# FWC reports... There's some real dummies around here...



## dustyflair (Nov 11, 2011)

ESCAMBIA COUNTY
While patrolling the Escambia River, Officer Pettey checked two individuals fishing from a vessel. A fisheries inspection revealed they were in possession of 115 bream. The daily bag limit for bream is 50 per person. Notice to appear citations were issued to the individuals for the violations.
While patrolling the Perdido River Wildlife Management Area (WMA), Lieutenant Lambert observed a group of people swimming at a nearby landing. As he approached the group, he noticed one individual quickly attempt to conceal an item near their coolers. While talking to the group, Lieutenant Lambert noticed a small bag of marijuana laying in the bushes just a couple of feet away from the group’s coolers. After interviews, an additional small amount of marijuana was found on two subjects. Notice to appear citations were issued for possession of less than 20 grams of marijuana and possession of drug paraphernalia. Additionally, one of the subjects had a warrant for their arrest for custodial kidnapping. Lieutenant Lambert transported that subject to the Santa Rosa County Jail for processing.


Officer Cushing and National Oceanic and Atmospheric Administration (NOAA) Officer Demesillo were conducting federal fisheries enforcement in the Gulf of Mexico. While approaching a vessel, they observed a red snapper being thrown overboard. Once alongside the vessel, the operator of the vessel was asked if he had any fish on board. He admitted to having “fish I am not supposed to have.” The subject was issued a federal notice of violation for being in possession of red snapper during the closed season.




On a two-day event, the crew of the _Fin Cat_ conducted offshore patrols targeting both state and federal fishery violations. During these two days, 19 vessels were inspected and approximately 80 users checked by NOAA and FWC officers. Several violations were documented and/or citations issued for possession of gray triggerfish during closed season, over the bag limit of gray triggerfish and vermillion snapper, using reef fish as bait and running a charter without a charter permit.

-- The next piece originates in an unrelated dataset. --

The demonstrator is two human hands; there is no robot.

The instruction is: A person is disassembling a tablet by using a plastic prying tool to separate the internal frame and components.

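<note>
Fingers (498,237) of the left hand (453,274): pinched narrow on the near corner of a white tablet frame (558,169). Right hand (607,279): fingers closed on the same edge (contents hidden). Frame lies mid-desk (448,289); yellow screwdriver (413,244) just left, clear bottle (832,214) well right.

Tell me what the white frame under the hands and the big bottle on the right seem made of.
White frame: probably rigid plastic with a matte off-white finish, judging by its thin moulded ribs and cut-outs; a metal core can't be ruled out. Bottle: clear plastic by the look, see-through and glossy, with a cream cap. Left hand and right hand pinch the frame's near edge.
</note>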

Officers Manning and Hoomes observed a known commercial fisherman bring a cobia he recently caught to a local restaurant. An inspection of the restaurant revealed the cobia, 46 black drum fillets, 20 pompano fillets, 2 king mackerel fillets, 15 whole pompano and two whole white trout. The owner of the restaurant could not provide documentation of where he got the fish and claimed they were given to him. The fish were seized and a notice to appear citation was issued to the restaurant owner for not having a wholesale license. The commercial fisherman admitted he received money for selling the fish and was issued a notice to appear citation for selling to an unlicensed wholesaler.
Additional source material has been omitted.